#### Provided data
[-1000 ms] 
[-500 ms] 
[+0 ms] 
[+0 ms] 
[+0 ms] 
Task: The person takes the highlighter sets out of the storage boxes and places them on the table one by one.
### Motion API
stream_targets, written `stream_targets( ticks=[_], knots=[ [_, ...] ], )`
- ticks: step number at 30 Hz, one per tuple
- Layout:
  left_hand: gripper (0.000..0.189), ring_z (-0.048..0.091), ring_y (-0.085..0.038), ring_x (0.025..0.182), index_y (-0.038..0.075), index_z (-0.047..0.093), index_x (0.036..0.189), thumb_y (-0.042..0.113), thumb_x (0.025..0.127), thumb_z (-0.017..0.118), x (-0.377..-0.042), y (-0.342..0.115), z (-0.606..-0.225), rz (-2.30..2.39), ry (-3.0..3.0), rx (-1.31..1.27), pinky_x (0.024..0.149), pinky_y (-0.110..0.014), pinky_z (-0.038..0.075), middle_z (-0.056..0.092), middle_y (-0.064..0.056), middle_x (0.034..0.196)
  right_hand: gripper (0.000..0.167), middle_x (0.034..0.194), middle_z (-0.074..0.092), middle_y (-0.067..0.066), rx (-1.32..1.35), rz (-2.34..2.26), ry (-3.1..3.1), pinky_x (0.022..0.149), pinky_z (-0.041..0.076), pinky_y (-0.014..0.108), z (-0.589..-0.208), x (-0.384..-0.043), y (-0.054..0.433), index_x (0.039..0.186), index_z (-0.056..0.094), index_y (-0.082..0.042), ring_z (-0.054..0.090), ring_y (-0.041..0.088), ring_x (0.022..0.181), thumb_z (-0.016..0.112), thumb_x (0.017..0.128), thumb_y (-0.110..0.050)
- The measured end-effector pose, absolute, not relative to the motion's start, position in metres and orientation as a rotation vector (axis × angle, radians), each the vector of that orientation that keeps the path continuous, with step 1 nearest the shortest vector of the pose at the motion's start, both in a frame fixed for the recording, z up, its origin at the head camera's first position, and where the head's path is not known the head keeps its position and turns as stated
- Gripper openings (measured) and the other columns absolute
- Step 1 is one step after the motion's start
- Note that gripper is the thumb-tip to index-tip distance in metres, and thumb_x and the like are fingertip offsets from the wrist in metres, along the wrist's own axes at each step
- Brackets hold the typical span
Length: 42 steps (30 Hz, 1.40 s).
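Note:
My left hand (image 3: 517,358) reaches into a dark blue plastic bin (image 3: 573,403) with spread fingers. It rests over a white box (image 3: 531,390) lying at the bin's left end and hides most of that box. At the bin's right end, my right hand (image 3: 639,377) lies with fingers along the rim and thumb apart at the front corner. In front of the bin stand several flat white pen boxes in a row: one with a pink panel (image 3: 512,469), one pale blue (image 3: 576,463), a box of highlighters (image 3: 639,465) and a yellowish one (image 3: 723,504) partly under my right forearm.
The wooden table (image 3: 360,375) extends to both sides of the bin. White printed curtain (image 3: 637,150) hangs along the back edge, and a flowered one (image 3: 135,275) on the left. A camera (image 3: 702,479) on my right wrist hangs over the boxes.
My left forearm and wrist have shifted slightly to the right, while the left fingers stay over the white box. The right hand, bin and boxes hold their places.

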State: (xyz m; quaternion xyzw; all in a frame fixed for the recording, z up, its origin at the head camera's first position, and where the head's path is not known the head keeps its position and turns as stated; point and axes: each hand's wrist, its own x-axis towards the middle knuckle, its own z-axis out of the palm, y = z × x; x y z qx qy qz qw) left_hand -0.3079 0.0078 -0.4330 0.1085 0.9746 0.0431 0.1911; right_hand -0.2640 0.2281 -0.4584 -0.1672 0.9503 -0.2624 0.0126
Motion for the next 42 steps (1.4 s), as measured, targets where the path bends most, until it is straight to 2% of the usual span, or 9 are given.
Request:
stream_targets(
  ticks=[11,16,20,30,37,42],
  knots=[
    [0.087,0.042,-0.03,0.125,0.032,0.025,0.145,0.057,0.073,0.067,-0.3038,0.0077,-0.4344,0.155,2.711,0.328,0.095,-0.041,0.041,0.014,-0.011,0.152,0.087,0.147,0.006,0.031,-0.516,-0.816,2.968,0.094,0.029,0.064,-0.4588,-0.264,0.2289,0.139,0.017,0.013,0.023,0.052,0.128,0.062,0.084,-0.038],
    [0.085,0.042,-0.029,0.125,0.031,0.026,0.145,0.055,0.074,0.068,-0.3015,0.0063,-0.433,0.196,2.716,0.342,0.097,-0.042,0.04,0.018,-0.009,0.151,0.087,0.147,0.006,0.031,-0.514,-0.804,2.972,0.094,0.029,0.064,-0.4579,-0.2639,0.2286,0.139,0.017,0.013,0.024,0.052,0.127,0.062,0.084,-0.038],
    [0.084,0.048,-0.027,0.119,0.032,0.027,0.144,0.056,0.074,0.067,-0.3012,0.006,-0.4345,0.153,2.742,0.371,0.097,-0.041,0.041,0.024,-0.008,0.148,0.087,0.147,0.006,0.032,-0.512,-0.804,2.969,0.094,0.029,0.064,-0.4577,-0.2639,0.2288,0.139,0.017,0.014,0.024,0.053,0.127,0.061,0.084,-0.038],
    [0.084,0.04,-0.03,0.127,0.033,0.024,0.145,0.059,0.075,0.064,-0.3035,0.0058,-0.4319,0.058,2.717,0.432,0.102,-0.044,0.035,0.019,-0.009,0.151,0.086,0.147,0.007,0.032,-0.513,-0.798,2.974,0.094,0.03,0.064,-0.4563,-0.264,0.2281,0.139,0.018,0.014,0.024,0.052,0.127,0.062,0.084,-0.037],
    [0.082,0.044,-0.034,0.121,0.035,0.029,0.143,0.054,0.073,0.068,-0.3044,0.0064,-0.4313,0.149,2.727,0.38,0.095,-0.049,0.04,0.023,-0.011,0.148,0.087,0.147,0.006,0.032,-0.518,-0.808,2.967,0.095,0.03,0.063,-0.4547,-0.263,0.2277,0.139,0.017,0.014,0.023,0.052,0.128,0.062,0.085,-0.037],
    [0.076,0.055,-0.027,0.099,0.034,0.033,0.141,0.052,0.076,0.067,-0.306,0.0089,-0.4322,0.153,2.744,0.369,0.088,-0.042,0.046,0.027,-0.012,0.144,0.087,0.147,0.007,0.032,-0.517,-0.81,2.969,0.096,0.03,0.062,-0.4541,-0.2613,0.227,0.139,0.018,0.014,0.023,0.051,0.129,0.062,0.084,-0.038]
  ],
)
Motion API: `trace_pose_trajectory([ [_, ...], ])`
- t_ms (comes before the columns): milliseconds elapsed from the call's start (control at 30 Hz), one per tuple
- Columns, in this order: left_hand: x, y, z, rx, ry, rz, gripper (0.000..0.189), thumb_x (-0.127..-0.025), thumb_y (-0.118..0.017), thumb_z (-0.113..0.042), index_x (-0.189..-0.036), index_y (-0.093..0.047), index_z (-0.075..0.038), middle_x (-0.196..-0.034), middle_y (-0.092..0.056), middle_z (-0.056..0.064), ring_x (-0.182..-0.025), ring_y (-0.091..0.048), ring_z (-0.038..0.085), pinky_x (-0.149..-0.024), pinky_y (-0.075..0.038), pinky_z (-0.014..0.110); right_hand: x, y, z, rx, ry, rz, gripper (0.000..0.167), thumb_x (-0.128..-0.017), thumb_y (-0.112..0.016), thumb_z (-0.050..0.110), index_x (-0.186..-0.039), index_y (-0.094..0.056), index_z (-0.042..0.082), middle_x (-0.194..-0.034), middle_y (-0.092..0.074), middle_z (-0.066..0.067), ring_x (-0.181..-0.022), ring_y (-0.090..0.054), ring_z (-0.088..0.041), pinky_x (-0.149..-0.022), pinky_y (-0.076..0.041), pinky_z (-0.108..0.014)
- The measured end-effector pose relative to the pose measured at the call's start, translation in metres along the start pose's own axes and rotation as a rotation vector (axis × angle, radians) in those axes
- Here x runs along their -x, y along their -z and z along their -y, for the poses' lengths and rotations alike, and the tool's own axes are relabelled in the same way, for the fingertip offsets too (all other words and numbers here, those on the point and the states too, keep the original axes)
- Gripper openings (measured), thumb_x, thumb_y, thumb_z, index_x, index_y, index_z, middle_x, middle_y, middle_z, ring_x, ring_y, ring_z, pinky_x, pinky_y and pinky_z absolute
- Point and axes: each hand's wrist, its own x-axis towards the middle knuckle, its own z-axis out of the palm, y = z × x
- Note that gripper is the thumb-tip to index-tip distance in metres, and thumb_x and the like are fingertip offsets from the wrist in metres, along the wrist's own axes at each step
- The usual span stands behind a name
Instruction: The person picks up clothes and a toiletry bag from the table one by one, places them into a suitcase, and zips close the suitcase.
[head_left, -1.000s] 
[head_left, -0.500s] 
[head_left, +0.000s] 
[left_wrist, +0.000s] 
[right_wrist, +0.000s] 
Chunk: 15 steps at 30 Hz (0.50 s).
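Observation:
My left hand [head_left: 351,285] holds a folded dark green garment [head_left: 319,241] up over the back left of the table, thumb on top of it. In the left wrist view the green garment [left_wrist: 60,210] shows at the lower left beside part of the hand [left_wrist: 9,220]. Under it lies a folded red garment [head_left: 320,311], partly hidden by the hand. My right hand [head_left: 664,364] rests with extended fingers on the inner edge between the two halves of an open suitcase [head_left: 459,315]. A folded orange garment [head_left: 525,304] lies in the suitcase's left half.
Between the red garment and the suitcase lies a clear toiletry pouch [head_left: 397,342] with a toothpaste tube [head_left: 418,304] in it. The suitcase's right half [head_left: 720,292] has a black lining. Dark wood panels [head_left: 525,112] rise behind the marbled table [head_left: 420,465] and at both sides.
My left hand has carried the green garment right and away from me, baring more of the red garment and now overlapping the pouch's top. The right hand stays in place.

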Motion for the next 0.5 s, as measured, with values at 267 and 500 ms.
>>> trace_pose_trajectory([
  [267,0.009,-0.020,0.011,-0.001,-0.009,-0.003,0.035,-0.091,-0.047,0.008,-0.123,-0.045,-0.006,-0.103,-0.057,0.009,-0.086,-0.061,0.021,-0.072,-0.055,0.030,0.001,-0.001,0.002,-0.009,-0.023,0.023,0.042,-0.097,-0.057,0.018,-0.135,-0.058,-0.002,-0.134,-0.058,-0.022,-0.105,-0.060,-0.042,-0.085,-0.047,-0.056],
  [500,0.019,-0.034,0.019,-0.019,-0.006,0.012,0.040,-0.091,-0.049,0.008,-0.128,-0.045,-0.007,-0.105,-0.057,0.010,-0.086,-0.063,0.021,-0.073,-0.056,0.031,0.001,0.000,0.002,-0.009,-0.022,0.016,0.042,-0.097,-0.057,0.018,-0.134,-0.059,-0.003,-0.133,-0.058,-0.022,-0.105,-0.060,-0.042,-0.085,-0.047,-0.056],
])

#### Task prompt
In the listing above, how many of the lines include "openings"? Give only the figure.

#### Result
2